As I first read about fistula, the focus of Hope for Our Sisters,

I was not only struck by the injustice of the situation but

The aloneness,

Isolation,

And lack of community

Suffered by these sisters of ours.

At Hope for Our Sisters we extend our reach beyond fistula surgery and prevention

By directly investing in each woman.

Just like you and me, each one of our sisters has value.

Each one of our sisters has a story to tell.

Each one of our sisters has a contribution to make.

Each one of our sisters has the right to rejoin their communities.

Each one of our sisters has the potential to change the world.

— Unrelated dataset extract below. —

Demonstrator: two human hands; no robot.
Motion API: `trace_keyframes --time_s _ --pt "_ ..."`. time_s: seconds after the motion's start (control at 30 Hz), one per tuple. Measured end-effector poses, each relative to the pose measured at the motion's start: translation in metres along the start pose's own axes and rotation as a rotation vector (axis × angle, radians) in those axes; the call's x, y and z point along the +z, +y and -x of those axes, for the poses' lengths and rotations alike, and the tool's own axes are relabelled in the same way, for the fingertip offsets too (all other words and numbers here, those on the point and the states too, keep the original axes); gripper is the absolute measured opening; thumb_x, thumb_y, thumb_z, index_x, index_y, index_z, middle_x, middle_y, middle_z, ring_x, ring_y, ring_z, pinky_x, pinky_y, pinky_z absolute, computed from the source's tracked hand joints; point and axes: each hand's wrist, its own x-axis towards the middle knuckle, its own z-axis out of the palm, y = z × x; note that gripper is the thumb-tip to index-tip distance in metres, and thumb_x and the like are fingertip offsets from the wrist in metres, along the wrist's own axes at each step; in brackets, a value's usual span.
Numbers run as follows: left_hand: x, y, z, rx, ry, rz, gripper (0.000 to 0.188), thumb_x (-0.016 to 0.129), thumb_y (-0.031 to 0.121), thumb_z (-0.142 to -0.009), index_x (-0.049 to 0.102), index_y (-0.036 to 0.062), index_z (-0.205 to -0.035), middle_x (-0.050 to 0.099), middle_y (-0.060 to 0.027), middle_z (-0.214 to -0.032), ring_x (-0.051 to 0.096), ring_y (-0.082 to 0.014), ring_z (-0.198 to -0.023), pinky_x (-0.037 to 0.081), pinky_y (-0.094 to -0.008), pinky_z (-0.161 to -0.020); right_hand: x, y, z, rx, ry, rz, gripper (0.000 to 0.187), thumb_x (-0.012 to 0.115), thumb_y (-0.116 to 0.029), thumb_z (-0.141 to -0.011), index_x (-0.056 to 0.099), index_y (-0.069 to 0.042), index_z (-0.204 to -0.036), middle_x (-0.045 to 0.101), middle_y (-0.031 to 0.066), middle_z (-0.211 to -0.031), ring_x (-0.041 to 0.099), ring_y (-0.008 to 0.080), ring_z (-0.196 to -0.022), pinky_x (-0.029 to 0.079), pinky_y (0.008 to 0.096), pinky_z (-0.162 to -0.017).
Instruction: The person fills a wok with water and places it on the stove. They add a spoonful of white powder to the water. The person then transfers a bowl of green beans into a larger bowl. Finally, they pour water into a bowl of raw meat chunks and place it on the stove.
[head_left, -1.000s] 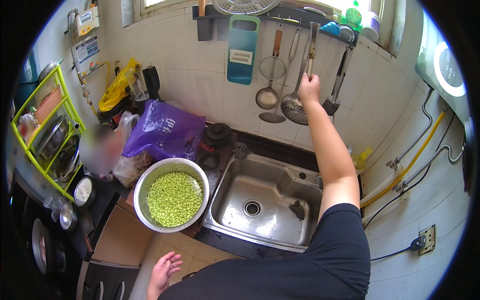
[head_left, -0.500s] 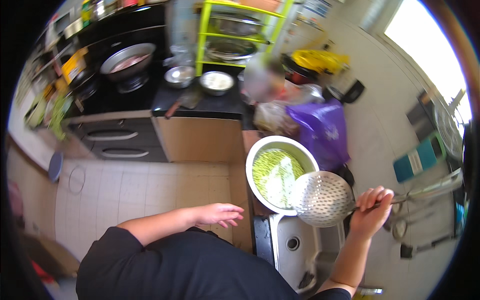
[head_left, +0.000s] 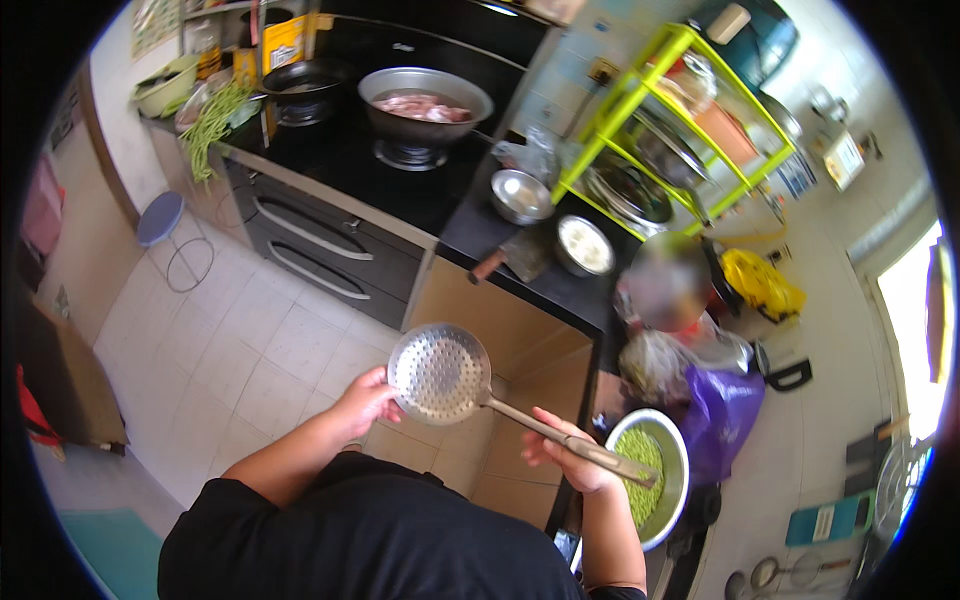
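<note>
A round perforated metal skimmer [head_left: 438,372] with a long handle is in front of my body, its bowl to the left. My left hand [head_left: 362,405] is closed on the bowl's left rim. Across my right hand [head_left: 583,474] lies the handle, held loosely with the fingers partly spread. Just beyond that hand stands a white basin [head_left: 683,480] of small green cut pieces [head_left: 636,449], partly covered by the handle and forearm.
On the stove are a large metal basin [head_left: 425,125] of pinkish meat and a black pan [head_left: 300,82]. A cleaver [head_left: 522,255] and small metal bowls [head_left: 521,197] lie on the counter. Farther right are a green rack [head_left: 625,105] and purple bag [head_left: 722,420]. A stool [head_left: 161,219] stands left.
The skimmer has moved left from the wall side by the basin to in front of me. My left hand has taken hold of its rim. The view has turned left toward the stove.
</note>
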Motion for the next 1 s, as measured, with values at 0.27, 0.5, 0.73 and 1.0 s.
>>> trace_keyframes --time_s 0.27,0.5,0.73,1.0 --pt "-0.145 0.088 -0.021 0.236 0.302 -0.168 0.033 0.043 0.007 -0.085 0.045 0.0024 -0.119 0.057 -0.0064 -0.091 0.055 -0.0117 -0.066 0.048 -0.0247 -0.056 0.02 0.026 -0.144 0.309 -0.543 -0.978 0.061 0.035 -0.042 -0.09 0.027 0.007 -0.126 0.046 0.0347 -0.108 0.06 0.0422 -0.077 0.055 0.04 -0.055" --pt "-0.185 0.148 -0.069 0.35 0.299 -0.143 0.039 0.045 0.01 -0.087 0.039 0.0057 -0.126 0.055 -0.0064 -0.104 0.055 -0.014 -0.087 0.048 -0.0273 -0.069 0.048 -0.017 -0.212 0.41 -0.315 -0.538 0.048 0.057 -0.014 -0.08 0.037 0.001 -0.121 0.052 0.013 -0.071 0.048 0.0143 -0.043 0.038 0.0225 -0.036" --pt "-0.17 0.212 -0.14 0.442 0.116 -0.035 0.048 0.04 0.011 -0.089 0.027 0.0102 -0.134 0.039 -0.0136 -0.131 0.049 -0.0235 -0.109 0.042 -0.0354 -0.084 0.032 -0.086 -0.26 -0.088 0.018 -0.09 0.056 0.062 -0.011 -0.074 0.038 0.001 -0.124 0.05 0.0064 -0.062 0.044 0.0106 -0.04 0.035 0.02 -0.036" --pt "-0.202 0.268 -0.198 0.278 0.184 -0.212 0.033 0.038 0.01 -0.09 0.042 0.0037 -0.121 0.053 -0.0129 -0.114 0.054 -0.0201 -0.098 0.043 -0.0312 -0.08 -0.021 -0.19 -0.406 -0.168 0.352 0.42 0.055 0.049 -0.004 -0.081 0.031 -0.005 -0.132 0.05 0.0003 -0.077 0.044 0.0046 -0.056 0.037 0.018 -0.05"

(NOTE: A session with the organization Resonate helped me tap into this story behind my passion for HFOS. I fully believe God broke my heart for this issue but I also believe He used this very difficult experience of mine to help fistula resonate with my heart.)

 

© 2017 by Brooke F Sulahian

 

 

 

Motherhood is Eternal, as is Hope May 10, 2017

Springtime brings with it new life – flowers blooming, baby animals being born, the miracle of Easter. With our attention on creation, we as a society choose to mark a Sunday every May as “Mother’s Day”, pouring extra gratitude and love out onto the women who birthed us, raised us and supported us. We also reflect with reverence and fondness on the mothers in our lives who have passed away – some older, like our grandmothers, and some younger, dying of illness or accidents too soon.
There is a special group we are challenging you to consider in your prayers this year – women suffering with fistulas. Women who may or may not be mothers to living children, who may or may not have anyone celebrating them at all. According to a United Nations report from 2015, 70-80% of the babies born to mothers in obstructed labor (the mothers who are most likely to develop fistulas) will be stillborn.  Of those who do survive, there is a high risk of para- or quadriplegia, cerebral palsy and other defects related to low fetal oxygenation while the mother is pushing.
Motherhood is simply defined as “the state of being a mother.” This definition doesn’t exist solely in the present tense, it doesn’t have conditions. Famous artists, like Michelangelo with his Pieta, and famous authors, like Maya Angelou in Mom & Me & Mom, have tried to capture the spirit of motherhood and its endlessness in ways we all understand – but find so difficult to put into words.  Mothers who have departed from us do not stop being our mothers – so what of mothers who suffer on the opposite end of the spectrum? Are mothers who lose their baby or a child any less in that state of motherhood? Their child is with them always, a part of their existence and the course of their life. Whether their child lived thirty seconds or thirty years, the hopes, dreams and prayers for the life a mother supported likely differ little from those of every other mother around the globe. Surely the very act of hoping, dreaming and praying is an integral part of the transition from “woman” to “Mother”.
Women with fistula are desperate for new beginnings and life of their own – for repairs that will help them transition back to their communities and families, for cesarean sections that will bring their babies safely into the world with less risk of consequence from obstructed labor. They are desperate for HOPE. Is there a better place from which to honor our own mothers than from a mother’s constant place of generosity, support and love? As Mother’s Day approaches, we invite you to partner with us to honor our own mothers and these beautiful mothers in other parts of the world with your prayers.  Additionally, if you feel so moved, please consider making a gift for a mother in your life by supporting fistula care and prevention programs, whether by way of a Mother’s Day card or any other donation format available at hopeforoursisters.org.
Motherhood is eternal, as is hope. Thank you for your support of the sisters we care so deeply for at this special time of year.